Un fallo en la computadora principal del sistema de control de pasaportes en el Aeropuerto de Miami (MIA) ayer domingo, obligó a cientos de viajeros internacionales a esperar mucho más del tiempo habitual, lo que provocó que se armaran largas colas que llegaban mucho más allá del vestíbulo de entrada.
Después, se fue la electricidad en dos pistas.
“Hay luces apagadas que están afectando dos pistas”, dijo Greg Chin, director de comunicaciones del MIA’s. “Hay dos pistas con ese problema”.
El apagón empezó a alrededor de las 8:20 p.m., afectando las dos pistas ubicadas en el lado norte del aeropuerto.

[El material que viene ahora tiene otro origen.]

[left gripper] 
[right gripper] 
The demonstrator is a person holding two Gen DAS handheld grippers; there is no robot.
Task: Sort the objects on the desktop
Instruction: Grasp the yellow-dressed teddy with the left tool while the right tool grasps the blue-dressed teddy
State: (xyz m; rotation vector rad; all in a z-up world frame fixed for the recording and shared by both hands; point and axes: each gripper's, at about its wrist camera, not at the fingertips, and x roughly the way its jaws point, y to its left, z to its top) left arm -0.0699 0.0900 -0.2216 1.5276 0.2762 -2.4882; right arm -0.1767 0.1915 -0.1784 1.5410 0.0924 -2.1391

Esto hizo que le resultara casi imposible a los aviones que ya habían aterrizado llegar a las puertas que les correspondían, y a los que aún estaban en el aire poder aterrizar en dichas pistas.
“Al parecer ahora solamente podemos usar el lado sur”, dijo entonces Chin.
El apagón en las pistas no hizo más que agregar más caos a los problemas que ya tenía el aeropuerto.
Casi dos horas antes, las computadoras de Aduanas y Protección de Fronteras (CBP) sufrieron una falla, agregó Chin, obligando a los funcionarios de control de pasaportes a depender de un sistema de respaldo.
“Se trata de una situación fuera de lo ordinario”, dijo Chin. “Estamos trabajando con CBP lo mejor que podemos”.
De acuerdo con Chin, la sala de control de pasaportes, que procesa un promedio de 2,000 pasajeros que llegan por hora, se llenó más allá de su capacidad, lo que forzó a muchos viajeros a esperar en el amplio corredor que se conecta con las puertas internacionales del aeropuerto.
“Todo el todo tiene que esperar que le llegue su turno”, dijo Chin.
El principal sistema de computadoras se restauró a las 7:50 p.m. y las luces en las dos pistas del norte regresaron a las 10 p.m., observó Chin.
Chin no pudo decir cuántos vuelos se vieron afectados por el apagón, pero dijo que “en total el aeropuerto hace unos 1,000 vuelos diarios”.
Chin dijo que no pensaba que ningún vuelo tendría que ser desviado al Aeropuerto Internacional de Fort Lauderdale-Hollywood. “El problema es que todos los vuelos tuvieron que desviarse a una sola pista”, añadió.
Las naves que ya estaban en tierra resultaron también afectadas. El problema, dijo Chin, tuvo que ver con un generador.
“Parece que una de las pistas del lado norte todavía estaba trabajando”, dijo Chin.
Luego de una noche tumultuosa y caótica en el MIA, el alivio en la voz de Chin después de las 10 p.m. era palpable: “Todo está volviendo a la normalidad”.